> **Task brief**:
Omit all pictures, then repeat the listing exactly.

-- Dataset section follows --

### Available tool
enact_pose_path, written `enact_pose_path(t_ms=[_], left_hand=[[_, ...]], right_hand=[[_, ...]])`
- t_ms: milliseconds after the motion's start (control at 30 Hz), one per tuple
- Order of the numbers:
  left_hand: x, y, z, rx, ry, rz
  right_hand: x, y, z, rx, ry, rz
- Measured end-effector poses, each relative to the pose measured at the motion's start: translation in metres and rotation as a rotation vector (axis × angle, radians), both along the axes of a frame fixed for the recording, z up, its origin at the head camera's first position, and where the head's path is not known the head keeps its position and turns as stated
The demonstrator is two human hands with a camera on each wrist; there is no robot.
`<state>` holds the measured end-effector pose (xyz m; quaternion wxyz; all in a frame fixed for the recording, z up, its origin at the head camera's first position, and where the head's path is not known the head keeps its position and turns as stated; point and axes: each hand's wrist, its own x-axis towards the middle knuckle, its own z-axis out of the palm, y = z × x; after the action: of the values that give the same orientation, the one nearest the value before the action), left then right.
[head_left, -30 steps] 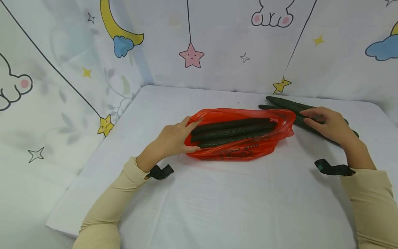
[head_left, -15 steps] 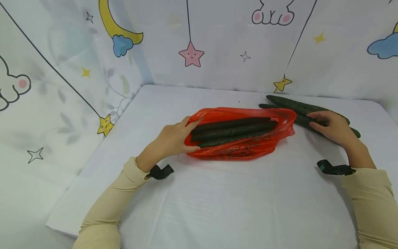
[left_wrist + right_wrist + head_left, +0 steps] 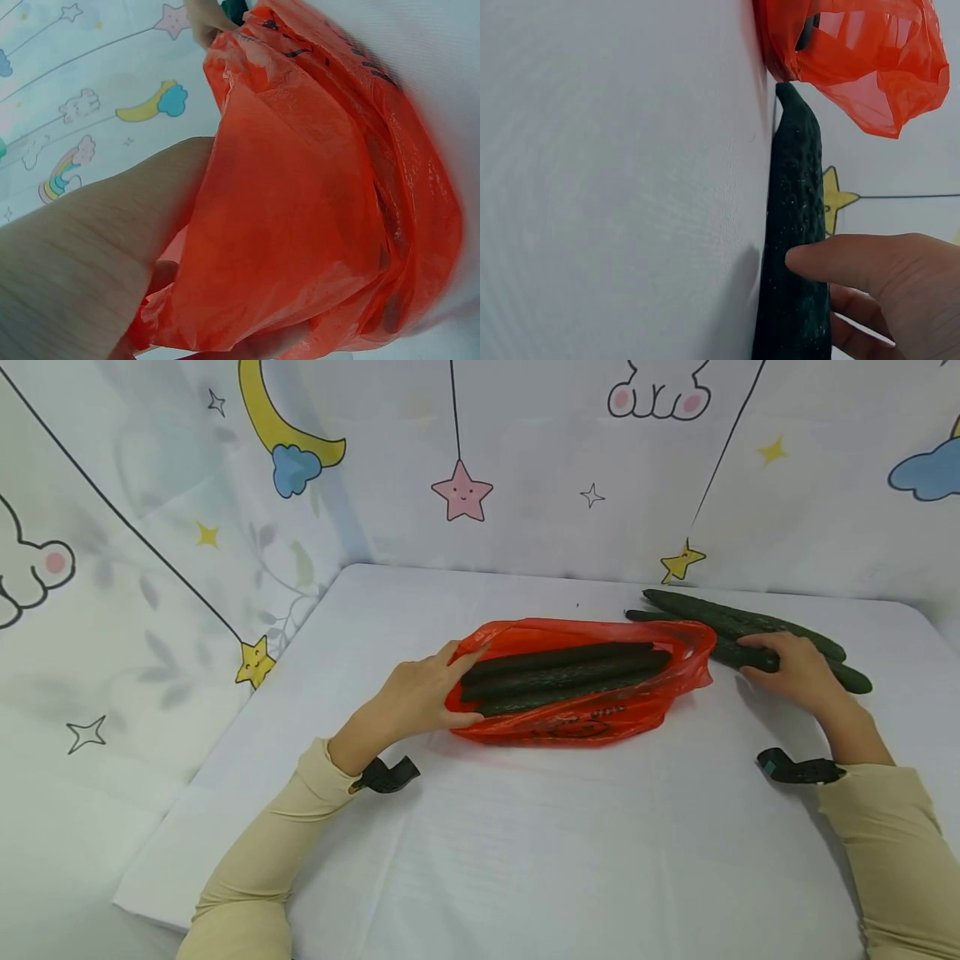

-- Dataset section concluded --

> **Reply**:
### Available tool
enact_pose_path, written `enact_pose_path(t_ms=[_], left_hand=[[_, ...]], right_hand=[[_, ...]])`
- t_ms: milliseconds after the motion's start (control at 30 Hz), one per tuple
- Order of the numbers:
  left_hand: x, y, z, rx, ry, rz
  right_hand: x, y, z, rx, ry, rz
- Measured end-effector poses, each relative to the pose measured at the motion's start: translation in metres and rotation as a rotation vector (axis × angle, radians), both along the axes of a frame fixed for the recording, z up, its origin at the head camera's first position, and where the head's path is not known the head keeps its position and turns as stated
The demonstrator is two human hands with a camera on each wrist; there is no robot.
`<state>` holds the measured end-effector pose (xyz m; quaternion wxyz; all in a frame fixed for the recording, z up, its origin at the head camera's first position, and where the head's path is not known the head keeps its position and turns as stated; point and axes: each hand's wrist, its own x-axis towards the middle knuckle, its own z-axis out of the palm, y = z × x; after the action: of the values that give the same orientation, the one nearest the value before the action), left then right.
[head_left, -30 steps] 
[head_left, -15 steps] 
[left_wrist + right_wrist + head_left, +0 steps] 

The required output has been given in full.